◆ **PROBLEM REQUIREMENTS**:
Return the lines below exactly as they appear, please, starting with the first and ending with the one that contains "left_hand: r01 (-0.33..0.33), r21".

◆ **DATASET CONTENT**:

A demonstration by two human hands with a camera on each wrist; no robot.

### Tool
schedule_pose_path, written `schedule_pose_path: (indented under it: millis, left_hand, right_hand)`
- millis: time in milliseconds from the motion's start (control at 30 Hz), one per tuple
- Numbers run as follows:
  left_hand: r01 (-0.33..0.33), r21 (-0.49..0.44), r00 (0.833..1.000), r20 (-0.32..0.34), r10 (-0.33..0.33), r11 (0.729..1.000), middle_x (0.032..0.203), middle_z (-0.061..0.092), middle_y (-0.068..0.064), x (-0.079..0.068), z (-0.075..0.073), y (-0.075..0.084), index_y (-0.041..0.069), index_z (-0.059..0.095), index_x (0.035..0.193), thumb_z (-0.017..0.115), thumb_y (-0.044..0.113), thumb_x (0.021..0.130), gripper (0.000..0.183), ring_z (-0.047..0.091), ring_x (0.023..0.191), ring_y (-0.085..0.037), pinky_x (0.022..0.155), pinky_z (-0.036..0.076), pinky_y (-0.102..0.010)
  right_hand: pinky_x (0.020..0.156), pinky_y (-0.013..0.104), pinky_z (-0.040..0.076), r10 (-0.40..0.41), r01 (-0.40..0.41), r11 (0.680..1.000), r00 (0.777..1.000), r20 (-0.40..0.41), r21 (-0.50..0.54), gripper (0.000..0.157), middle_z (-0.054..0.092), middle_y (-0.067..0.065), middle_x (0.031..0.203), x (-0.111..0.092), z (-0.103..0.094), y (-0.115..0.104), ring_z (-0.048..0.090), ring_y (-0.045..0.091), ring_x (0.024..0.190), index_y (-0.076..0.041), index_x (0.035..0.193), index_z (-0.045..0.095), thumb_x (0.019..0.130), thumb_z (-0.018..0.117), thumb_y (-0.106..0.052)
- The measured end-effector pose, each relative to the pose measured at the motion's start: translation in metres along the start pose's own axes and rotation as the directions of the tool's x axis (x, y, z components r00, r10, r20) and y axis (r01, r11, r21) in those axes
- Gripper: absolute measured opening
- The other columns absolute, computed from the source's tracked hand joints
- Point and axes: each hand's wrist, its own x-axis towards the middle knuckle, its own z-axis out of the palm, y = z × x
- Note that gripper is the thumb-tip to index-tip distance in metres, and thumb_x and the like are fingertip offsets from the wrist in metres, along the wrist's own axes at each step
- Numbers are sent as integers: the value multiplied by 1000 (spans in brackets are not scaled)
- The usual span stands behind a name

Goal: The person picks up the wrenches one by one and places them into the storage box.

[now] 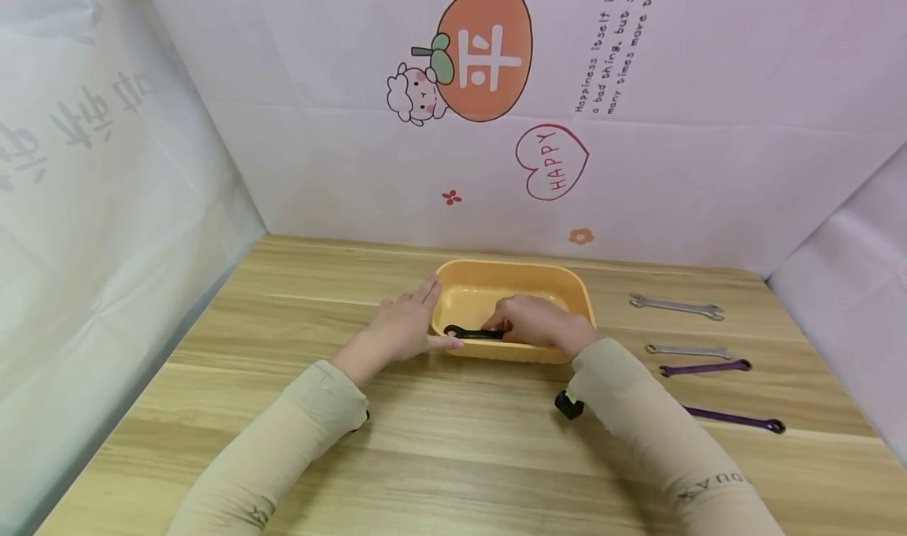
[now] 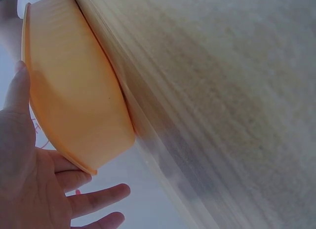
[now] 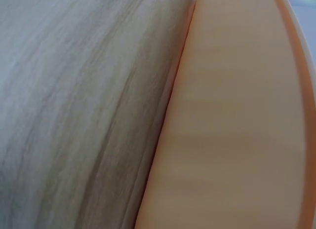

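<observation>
An orange-yellow plastic tub [image 1: 512,271] stands on the wooden table near the back wall. My left hand [image 1: 404,325] is at its left end, thumb along the front rim and fingertips at the left rim. The left wrist view shows the other fingers of this hand spread and nearly straight beside the tub wall [image 2: 81,86]. Inside the tub, my right hand [image 1: 533,319] holds a black wrench [image 1: 476,334] close to the front wall, its ring end pointing left. My fingers cover the wrench's other end. Only the outer tub wall [image 3: 232,120] and tabletop fill the right wrist view.
Right of the tub lie a silver open-ended wrench [image 1: 676,308], a smaller silver wrench [image 1: 687,352], a short purple wrench [image 1: 705,368] and a longer purple wrench [image 1: 737,419], partly behind my right sleeve. A small black object [image 1: 569,404] shows beside that cuff. A printed white cloth [image 1: 340,166] hangs behind.
</observation>
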Motion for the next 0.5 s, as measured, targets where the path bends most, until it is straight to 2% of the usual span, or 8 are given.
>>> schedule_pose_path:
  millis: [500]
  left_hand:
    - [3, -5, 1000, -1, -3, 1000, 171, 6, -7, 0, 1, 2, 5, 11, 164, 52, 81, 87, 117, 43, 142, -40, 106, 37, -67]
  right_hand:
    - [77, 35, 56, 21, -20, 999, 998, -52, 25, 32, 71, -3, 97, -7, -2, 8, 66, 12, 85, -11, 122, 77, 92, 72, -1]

◆ **RESPONSE TO THIS EXERCISE**:
A demonstration by two human hands with a camera on each wrist; no robot.

### Tool
schedule_pose_path, written `schedule_pose_path: (indented under it: millis, left_hand, right_hand)`
- millis: time in milliseconds from the motion's start (control at 30 Hz), one per tuple
- Numbers run as follows:
  left_hand: r01 (-0.33..0.33), r21 (-0.49..0.44), r00 (0.833..1.000), r20 (-0.32..0.34), r10 (-0.33..0.33), r11 (0.729..1.000), middle_x (0.032..0.203), middle_z (-0.061..0.092), middle_y (-0.068..0.064), x (-0.079..0.068), z (-0.075..0.073), y (-0.075..0.084), index_y (-0.041..0.069), index_z (-0.059..0.095), index_x (0.035..0.193), thumb_z (-0.017..0.115), thumb_y (-0.044..0.113), thumb_x (0.021..0.130), gripper (0.000..0.183), ring_z (-0.047..0.091), ring_x (0.023..0.191), ring_y (-0.085..0.037), pinky_x (0.022..0.155), pinky_z (-0.036..0.076), pinky_y (-0.102..0.010)

No additional output will be given.